The Landing is a touristy shopping center with an alligator adventure park and a bunch of carts that sell things like airbrushed T-shirts and shot glasses with palmettos on them. That said, the Thai place here serves lunches cheap enough that we can afford them on the allowance our uncle gives us, especially when Anne and Jane are getting so many of our other expenses paid for by their conquests. We park near the back of the lot to avoid the sea of SUVs up front, bypass the long line for the ice-cream shop, and find seats on the Thai place’s patio.

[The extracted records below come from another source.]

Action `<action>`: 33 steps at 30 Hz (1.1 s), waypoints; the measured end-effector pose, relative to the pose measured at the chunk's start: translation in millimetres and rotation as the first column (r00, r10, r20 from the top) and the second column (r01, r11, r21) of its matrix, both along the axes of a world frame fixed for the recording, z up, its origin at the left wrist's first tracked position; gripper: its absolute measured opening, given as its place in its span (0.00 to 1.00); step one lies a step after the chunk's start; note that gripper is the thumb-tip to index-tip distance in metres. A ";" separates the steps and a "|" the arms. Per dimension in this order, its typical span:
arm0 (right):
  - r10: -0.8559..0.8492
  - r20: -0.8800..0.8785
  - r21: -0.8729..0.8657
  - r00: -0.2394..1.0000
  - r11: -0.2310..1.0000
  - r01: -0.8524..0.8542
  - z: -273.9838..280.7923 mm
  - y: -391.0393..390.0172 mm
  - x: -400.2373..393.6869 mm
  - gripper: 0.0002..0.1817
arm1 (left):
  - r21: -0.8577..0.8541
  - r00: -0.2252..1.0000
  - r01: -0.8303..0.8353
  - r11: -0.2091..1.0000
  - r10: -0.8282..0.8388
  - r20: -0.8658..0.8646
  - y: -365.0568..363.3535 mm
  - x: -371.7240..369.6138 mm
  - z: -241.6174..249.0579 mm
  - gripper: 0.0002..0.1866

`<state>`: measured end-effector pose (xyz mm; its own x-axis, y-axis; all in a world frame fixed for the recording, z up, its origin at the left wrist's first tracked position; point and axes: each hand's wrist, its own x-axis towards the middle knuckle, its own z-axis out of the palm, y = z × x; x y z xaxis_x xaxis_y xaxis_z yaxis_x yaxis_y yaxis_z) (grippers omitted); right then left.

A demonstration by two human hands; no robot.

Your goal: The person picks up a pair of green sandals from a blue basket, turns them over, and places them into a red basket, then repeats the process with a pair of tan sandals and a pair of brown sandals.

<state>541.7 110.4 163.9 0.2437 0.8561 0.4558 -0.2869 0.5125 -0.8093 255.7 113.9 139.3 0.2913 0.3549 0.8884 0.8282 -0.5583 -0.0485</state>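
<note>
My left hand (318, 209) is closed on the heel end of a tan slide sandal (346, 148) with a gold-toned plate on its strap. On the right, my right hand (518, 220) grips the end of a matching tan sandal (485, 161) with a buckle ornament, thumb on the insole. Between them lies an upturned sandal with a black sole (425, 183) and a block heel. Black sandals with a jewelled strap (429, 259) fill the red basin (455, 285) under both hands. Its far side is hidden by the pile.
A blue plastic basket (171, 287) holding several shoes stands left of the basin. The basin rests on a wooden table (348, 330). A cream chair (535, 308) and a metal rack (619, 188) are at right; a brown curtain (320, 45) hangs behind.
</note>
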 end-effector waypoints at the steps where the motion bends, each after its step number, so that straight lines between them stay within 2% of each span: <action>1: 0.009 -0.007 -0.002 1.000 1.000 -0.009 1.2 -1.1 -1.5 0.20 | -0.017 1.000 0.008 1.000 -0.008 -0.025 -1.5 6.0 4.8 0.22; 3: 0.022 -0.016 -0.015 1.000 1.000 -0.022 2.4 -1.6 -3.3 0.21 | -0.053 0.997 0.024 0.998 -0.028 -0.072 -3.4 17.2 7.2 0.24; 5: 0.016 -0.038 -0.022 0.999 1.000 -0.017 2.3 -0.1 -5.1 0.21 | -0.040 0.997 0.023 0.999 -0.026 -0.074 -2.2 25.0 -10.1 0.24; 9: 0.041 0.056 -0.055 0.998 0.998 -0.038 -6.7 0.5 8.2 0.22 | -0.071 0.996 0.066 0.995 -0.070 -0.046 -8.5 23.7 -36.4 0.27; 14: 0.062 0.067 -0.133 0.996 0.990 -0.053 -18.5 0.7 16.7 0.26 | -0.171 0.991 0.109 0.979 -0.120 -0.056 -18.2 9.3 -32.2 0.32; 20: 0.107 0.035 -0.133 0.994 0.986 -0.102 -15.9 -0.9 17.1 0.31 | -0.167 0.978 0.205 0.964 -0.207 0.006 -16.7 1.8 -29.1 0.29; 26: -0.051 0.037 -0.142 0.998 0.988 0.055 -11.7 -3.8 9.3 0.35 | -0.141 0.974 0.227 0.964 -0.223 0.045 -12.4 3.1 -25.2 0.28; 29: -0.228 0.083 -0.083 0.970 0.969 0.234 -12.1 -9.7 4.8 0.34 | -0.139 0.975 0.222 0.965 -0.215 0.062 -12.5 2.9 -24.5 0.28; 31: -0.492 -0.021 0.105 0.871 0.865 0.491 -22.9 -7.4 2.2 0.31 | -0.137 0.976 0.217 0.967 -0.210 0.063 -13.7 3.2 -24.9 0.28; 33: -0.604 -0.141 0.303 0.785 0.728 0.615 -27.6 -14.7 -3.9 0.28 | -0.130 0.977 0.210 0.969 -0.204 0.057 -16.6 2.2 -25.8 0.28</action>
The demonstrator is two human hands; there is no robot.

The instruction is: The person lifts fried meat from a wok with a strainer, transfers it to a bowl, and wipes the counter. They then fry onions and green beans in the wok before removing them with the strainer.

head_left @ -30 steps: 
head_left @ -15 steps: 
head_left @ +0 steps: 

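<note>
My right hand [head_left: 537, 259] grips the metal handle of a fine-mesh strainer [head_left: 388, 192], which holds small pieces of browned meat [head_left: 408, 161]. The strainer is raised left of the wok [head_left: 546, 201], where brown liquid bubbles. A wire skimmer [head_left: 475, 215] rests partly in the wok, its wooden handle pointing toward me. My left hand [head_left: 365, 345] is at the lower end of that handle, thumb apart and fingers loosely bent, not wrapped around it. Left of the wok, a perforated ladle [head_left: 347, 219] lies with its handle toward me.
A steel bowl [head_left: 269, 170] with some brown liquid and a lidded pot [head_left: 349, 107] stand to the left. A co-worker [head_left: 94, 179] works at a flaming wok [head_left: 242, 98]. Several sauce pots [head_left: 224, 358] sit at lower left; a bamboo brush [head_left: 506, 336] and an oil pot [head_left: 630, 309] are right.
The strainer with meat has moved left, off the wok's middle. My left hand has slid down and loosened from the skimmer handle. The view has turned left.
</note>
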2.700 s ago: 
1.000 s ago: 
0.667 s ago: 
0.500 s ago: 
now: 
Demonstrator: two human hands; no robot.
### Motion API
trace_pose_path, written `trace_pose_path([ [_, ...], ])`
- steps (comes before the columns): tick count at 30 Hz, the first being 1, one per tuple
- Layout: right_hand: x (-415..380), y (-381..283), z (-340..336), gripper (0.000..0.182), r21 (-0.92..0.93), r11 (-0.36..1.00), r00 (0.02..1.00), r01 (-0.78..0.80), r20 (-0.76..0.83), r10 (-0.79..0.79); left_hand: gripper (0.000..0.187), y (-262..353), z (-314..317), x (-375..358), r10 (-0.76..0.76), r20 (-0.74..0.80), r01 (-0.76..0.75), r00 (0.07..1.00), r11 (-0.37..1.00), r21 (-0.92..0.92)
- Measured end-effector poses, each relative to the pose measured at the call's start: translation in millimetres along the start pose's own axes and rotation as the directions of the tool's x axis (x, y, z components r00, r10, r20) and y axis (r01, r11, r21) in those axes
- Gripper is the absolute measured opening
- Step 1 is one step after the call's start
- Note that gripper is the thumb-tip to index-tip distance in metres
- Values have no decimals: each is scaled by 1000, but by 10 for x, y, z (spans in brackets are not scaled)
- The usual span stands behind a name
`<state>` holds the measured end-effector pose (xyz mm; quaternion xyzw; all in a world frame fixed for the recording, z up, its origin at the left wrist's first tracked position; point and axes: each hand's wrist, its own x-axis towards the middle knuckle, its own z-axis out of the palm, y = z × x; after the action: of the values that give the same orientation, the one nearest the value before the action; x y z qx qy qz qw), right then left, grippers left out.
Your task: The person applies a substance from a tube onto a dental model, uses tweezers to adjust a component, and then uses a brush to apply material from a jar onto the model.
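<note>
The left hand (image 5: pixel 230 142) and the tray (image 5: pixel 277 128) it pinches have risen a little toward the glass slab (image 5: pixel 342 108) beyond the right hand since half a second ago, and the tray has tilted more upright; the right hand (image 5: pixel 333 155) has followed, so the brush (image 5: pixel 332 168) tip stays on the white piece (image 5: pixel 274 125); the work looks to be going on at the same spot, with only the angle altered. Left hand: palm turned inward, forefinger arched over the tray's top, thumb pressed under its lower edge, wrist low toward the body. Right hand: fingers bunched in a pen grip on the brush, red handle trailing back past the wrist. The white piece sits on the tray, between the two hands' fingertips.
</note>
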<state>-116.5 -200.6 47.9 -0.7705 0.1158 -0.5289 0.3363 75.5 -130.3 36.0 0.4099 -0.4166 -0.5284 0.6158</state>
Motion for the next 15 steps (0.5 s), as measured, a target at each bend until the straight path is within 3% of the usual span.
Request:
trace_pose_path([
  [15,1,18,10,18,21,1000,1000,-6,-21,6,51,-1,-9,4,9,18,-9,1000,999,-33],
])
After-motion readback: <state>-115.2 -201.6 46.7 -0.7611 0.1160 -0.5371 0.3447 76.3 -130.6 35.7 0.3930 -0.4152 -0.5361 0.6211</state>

The heat is bad, but we’ve always enjoyed watching yachts ease through the canals, imagining which one we’d like to own one day.

“Where is he?” Anne says, looking at her phone to check the time.

“We’re early,” I say. “He’s always running late.” He was even late to his stepfather’s funeral, according to his memories, though that might have been intentional—I couldn’t see it clearly.

“Celia!” Anne and Jane exchange puzzled glances, then we all look in the direction the voice came from. On the Landing’s center strip, where the vendor carts are set up, is a much drier, happier version of Jude than the one I saw the other night. And he’s wearing a hat with foam palm trees shooting out of it.

“Is that—” Anne begins.

“Oh my god, he’s one of the cart people,” Jane says, but she looks delighted anyway.

Jude, apparently, is manning a cart that sells annoyingly wacky hats—ones with dolphins, sea turtles, or beach balls shooting out of them. He pulls down the canvas sides of the cart, ties them up, and jogs toward us, lightly jumping over the railing that separates the patio from the sidewalk. As drowned and soggy as Jude looked in the hospital, he looks the opposite now. His hair is a mess, and he’s wearing jeans and a plaid shirt with the sleeves rolled up; I can see the tattoos covering his arms disappear under the fabric. He arrives at our table, sweating from the heat and still wearing the palm-tree hat. I can’t tell if Anne and Jane are entirely charmed or entirely horrified. He doesn’t look at them, though; he stares at me, lips curled into a smile.

“Strange,” he finally says. “I remembered you being brunette, not blond.”

I try not to cringe as I think about Naida’s chocolate-colored hair. So he does remember her.